I didn’t ask him if he knew about Marilee. Of course he knew.
I said, “I think somebody didn’t want him to tell what he saw.”
Guidry was silent for a moment, and I could almost hear his brain digesting what I’d told him, along with its implications.
He said, “Can you meet me at Sarasota Memorial in the next ten minutes?”
Before I could stammer out an answer, he said, “In the main lobby,” and hung up.
I stared at my phone for a few seconds, then flipped it closed and started the Bronco. Guidry always seemed to be one step ahead of me, and I wasn’t sure whether I liked that or hated it.
At the hospital, I left the Bronco for a valet to park, then hurried past a group of hospital personnel out on the sidewalk for a cigarette break. As I veered round them, they all gave me the defiantly sullen looks that smokers have acquired. Wide automatic glass doors slid open for me, and I went through to the lobby, my eyes searching for a man who looked too rich and well dressed to be a homicide detective.
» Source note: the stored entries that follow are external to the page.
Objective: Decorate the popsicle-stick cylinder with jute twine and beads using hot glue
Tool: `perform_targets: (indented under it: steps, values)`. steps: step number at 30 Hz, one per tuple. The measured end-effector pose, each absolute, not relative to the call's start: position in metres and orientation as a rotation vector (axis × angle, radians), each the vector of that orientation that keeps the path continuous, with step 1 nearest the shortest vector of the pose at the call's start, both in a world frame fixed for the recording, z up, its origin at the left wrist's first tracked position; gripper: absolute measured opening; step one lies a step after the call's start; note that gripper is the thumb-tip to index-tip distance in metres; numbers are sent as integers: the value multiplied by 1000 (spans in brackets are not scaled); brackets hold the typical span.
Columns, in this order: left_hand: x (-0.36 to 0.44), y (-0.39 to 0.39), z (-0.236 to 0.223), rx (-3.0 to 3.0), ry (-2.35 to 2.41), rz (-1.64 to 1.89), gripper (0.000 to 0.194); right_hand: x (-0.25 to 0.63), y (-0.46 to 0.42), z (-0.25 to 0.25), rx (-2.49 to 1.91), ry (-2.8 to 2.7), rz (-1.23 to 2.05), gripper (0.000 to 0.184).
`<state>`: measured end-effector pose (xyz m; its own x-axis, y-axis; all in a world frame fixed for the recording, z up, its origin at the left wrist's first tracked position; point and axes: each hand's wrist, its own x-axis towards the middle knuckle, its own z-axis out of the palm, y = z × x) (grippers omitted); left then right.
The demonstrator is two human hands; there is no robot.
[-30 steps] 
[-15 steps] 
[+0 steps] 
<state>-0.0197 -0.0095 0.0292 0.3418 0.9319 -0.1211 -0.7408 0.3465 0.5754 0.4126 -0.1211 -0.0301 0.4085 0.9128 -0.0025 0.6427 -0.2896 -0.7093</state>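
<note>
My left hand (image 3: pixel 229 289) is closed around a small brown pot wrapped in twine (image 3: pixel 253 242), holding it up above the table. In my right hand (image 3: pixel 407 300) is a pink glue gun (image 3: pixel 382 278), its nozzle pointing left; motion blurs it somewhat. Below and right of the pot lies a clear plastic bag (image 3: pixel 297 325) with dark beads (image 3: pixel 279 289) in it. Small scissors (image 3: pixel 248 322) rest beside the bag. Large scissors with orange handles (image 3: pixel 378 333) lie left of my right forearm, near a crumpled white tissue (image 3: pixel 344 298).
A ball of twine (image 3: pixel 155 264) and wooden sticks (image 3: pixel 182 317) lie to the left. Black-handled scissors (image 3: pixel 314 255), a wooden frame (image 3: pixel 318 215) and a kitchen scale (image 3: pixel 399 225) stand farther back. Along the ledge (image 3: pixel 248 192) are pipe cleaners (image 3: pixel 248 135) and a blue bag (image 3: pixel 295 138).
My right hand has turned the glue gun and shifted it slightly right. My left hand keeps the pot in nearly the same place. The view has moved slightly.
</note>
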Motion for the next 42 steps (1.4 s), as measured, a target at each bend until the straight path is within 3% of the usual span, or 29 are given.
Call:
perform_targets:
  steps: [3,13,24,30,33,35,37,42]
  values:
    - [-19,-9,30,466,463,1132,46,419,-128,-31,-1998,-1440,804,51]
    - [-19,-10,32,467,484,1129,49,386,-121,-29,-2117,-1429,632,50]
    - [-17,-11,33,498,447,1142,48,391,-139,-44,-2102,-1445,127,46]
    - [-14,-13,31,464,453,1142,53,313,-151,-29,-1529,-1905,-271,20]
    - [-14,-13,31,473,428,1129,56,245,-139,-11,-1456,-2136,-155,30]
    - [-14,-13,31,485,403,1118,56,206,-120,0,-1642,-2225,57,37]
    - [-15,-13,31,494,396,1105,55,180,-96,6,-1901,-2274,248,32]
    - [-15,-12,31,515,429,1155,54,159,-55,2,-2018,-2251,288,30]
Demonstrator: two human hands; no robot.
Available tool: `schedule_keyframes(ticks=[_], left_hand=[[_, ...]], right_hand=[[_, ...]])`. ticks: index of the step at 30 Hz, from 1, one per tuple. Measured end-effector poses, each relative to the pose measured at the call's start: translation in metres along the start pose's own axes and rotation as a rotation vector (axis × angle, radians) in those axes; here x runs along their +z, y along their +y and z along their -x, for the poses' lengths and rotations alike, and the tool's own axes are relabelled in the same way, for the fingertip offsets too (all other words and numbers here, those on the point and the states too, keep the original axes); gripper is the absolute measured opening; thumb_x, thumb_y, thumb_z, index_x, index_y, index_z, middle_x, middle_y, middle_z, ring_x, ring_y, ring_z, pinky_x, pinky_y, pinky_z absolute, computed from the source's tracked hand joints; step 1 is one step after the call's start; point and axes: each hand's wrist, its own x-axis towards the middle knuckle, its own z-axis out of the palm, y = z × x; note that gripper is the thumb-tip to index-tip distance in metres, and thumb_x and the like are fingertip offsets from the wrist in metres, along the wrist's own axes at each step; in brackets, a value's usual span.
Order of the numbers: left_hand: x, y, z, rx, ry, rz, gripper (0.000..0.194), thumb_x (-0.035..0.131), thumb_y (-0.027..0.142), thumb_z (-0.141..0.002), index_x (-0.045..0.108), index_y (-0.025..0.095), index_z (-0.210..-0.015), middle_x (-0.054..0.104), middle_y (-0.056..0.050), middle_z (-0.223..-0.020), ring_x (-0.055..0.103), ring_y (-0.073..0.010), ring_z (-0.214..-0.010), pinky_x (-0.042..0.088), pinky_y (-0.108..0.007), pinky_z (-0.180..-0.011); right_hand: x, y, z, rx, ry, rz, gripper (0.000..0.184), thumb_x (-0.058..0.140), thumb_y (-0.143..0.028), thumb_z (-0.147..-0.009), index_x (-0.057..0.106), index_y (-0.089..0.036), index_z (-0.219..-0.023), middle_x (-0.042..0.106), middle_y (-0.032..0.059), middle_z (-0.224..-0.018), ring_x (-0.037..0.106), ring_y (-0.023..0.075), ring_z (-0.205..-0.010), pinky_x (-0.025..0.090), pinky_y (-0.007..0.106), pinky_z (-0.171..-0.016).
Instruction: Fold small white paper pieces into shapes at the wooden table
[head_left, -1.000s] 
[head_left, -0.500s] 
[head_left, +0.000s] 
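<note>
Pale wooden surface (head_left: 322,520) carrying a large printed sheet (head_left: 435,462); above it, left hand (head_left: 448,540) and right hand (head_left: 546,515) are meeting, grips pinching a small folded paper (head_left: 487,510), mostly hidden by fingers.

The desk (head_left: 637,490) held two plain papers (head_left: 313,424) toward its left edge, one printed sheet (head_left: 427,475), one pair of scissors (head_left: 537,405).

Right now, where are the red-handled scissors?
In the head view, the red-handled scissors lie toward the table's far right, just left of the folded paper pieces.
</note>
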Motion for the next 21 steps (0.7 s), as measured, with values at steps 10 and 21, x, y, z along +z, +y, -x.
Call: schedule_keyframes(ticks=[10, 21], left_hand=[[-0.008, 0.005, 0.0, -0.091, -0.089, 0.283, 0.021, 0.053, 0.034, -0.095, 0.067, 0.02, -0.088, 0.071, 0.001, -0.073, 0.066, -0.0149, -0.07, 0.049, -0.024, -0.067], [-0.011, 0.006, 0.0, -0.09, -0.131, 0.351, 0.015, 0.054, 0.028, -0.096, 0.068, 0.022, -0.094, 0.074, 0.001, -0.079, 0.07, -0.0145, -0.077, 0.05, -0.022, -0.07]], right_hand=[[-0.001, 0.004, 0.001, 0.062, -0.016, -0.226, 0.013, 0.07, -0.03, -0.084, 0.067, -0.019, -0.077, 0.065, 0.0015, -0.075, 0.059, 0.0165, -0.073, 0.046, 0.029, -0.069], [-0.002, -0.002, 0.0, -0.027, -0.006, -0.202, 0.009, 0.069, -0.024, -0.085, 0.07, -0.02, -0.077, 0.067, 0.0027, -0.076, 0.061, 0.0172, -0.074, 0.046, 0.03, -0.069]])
A hand touched my arm and Guidry said, “He’s on the fifth floor.”
He steered me to the wall of elevator doors, and when one opened and vomited a gaggle of glassy-eyed people, we took their place. Some other people got on with us, and we all stood tensely silent as the elevator began its smooth upward glide. Guidry and I stood at the back, not speaking or touching as some people got off and other people got on at every floor.
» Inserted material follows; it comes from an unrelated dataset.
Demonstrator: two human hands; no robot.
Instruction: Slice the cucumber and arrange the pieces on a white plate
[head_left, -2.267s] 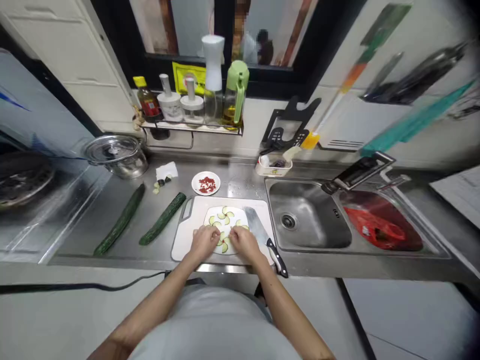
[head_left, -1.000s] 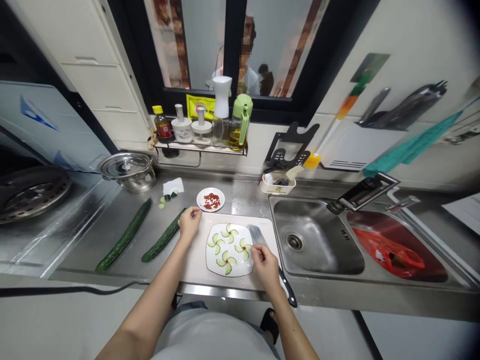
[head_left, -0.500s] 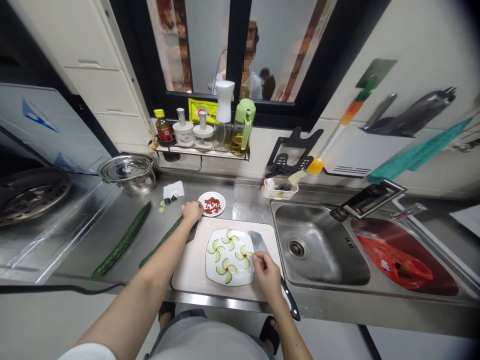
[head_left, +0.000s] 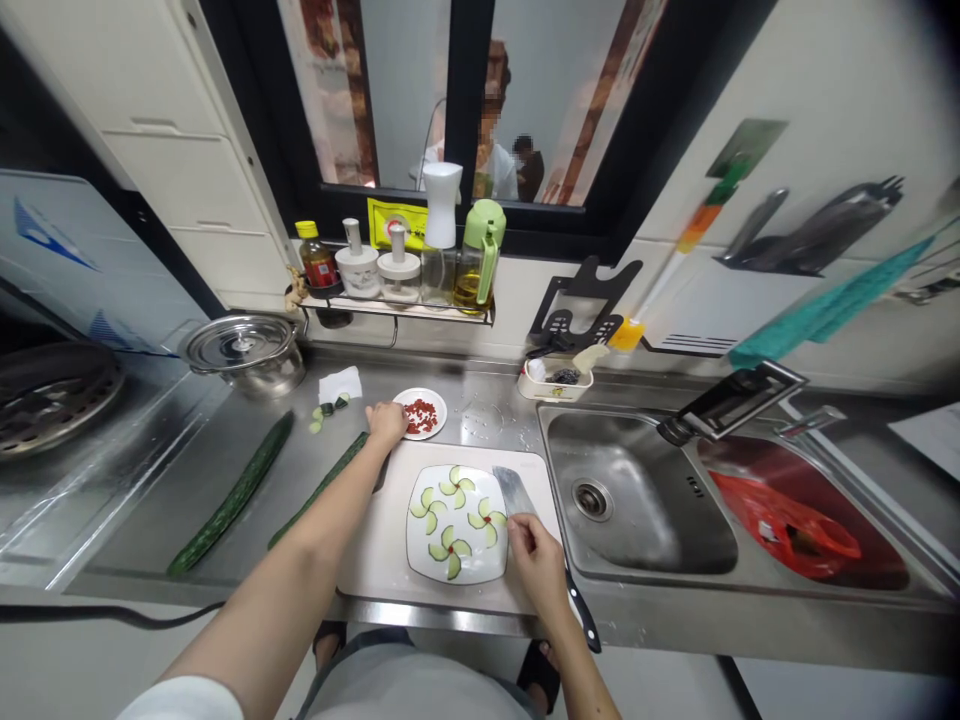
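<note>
My left hand (head_left: 386, 424) is closed at the left rim of a small white plate (head_left: 442, 402), its fingertips on the edge. Small red pieces (head_left: 421, 416) lie in that plate. My right hand (head_left: 537, 556) is closed in a pinch beside the right edge of a square white plate (head_left: 418, 528); what its fingers hold, if anything, is too small to make out. Cucumber slices (head_left: 454, 486) form several pinwheels on the square plate, two with red centres. This plate stands on a pale cutting board (head_left: 375, 560). A knife (head_left: 513, 487) lies under my right hand, its black handle towards me.
Two cucumbers (head_left: 234, 497) (head_left: 328, 487) lie on the steel counter at left, near cucumber scraps (head_left: 324, 411) and a white paper (head_left: 341, 384). A lidded pot (head_left: 259, 365) stands behind. At right are the sink (head_left: 637, 500) and a red bag (head_left: 787, 530). Bottles (head_left: 480, 258) line a shelf.
The view has shifted slightly, so the counter appears a little lower and further left. Both hands keep the same places beside the two plates.
</note>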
Finally, Guidry said, “This is our floor.”
He touched the small of my back with his fingertips, and I moved forward. A glass wall on our right showed a large waiting room where people were sitting staring straight ahead, each of them caught in a timeless worry.
I followed him down the hall to the ICU wing, where glassed cubicles were arranged in a circle around a busy nurses’ station. A uniformed deputy sat in a straight wooden chair outside Phillip’s cubicle. Phillip’s bed was slightly elevated so his face was visible. It looked like a cut of raw meat. His eyes were swollen shut, his nose was bandaged, and his cheeks were wider than his head. A ventilator’s blue accordion hose was taped inside his mouth, and an IV stand stood beside his bed. A couple of machines that looked like apartment-sized washer–dryer combinations stood behind him. Tubes snaked from them and disappeared under the sheet covering him.
I made a choking sound and covered my mouth.
“He looks a lot worse than he is,” Guidry said. “He has some broken ribs and a broken nose, but his lungs weren’t punctured and he only has a moderate concussion. He’ll have a headache for a while, but nothing vital is damaged.”
“His mother must be going crazy to see him like this.”
“Actually, she hasn’t tried to see him, and Carl Winnick keeps calling to warn us not to leak anything about the attack to the media. Says it’s a liberal conspiracy to push an agenda of a perverted lifestyle and ruin his reputation.”
I felt a little sick.
Guidry took my arm and said, “Let’s go find a place where we can talk.”
I got myself under control as we left the ICU unit and walked down the wide hall. Guidry tilted his chin toward a small waiting area where some overstuffed chairs were pulled around a coffee table. “Go sit down,” he said. “I’ll get us some coffee.”
He went into the glassed room where a coffee urn had been set up for visitors, and I went to sit in the waiting area. In a minute, he came out carrying two Styrofoam cups with plastic stirrers jutting from them. He set them on the coffee table and pulled out a handful of sugar packets and tiny creamers from his pocket.
“I couldn’t remember if you took anything in yours,” he said.
I shook my head. “I drink it black.”
He sat down in the chair opposite me. “This morning, a call came in a little after five o’clock from a man named Sam Grayson. He had been out walking his dog, headed toward Midnight Pass Road, and he had let the dog off his leash. The dog started barking and then took off in the other direction, chasing a man running behind the houses, headed toward the bay. Mr. Grayson managed to call the dog off, but he called nine one one to report a prowler in the area.”
“I know that dog.”
“That doesn’t surprise me. A deputy went out, but the man had disappeared and everything looked quiet. Then your call about the Winnick boy came in. More than likely, his attack was what the dog had been barking at. He may have saved the boy’s life.”
“Good old Rufus! Did Sam get a good look at the man?”
“No. It was dark, and the guy was half-hidden by trees. He thinks he was bald, but I don’t know if he’d be able to identify him if he saw him again.”
“Last night at the Crab House, a man with a bald head chased me in the parking lot. I barely got in my car before he got to me.”
Guidry leaned back and looked hard at me, assessing me the way dogs do when they smell something new. “Was this before or after the Winnick boy told you about seeing a woman leave the Doerring house?”